Prompt
Nothing should appear in the answer except the lines from the one containing "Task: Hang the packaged" through the end of the listing, repeated exactly.

___ Information provided ___

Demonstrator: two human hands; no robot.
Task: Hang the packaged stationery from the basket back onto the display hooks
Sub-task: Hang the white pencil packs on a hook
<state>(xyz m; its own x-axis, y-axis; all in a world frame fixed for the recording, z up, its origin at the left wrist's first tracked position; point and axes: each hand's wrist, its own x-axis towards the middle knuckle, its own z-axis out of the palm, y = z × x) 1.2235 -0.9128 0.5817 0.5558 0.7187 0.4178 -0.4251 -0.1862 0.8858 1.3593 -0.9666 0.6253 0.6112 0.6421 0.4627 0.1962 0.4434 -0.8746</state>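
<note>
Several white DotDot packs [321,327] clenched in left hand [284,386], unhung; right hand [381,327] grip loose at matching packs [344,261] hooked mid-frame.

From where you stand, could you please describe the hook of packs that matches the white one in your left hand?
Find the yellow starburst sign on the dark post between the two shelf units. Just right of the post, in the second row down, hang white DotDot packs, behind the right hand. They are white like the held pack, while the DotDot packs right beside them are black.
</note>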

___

Your solution
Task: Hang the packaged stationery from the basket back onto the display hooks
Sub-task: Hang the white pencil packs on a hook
<state>(xyz m; its own x-axis, y-axis; all in a world frame fixed for the recording, z up, its origin at the left wrist's first tracked position; point and axes: each hand's wrist, its own x-axis towards the middle knuckle, its own z-axis out of the palm, y = z × x) 1.2235 -0.9128 0.5817 0.5558 0.7187 0.4178 -0.4251 -0.1862 0.8858 1.3593 -0.9666 0.6253 0.6112 0.6421 0.4627 0.1962 0.4434 -0.8746</state>
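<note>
Several white DotDot packs [321,327] clenched in left hand [284,386], unhung; right hand [381,327] grip loose at matching packs [344,261] hooked mid-frame.

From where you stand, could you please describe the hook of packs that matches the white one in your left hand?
Find the yellow starburst sign on the dark post between the two shelf units. Just right of the post, in the second row down, hang white DotDot packs, behind the right hand. They are white like the held pack, while the DotDot packs right beside them are black.
</note>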

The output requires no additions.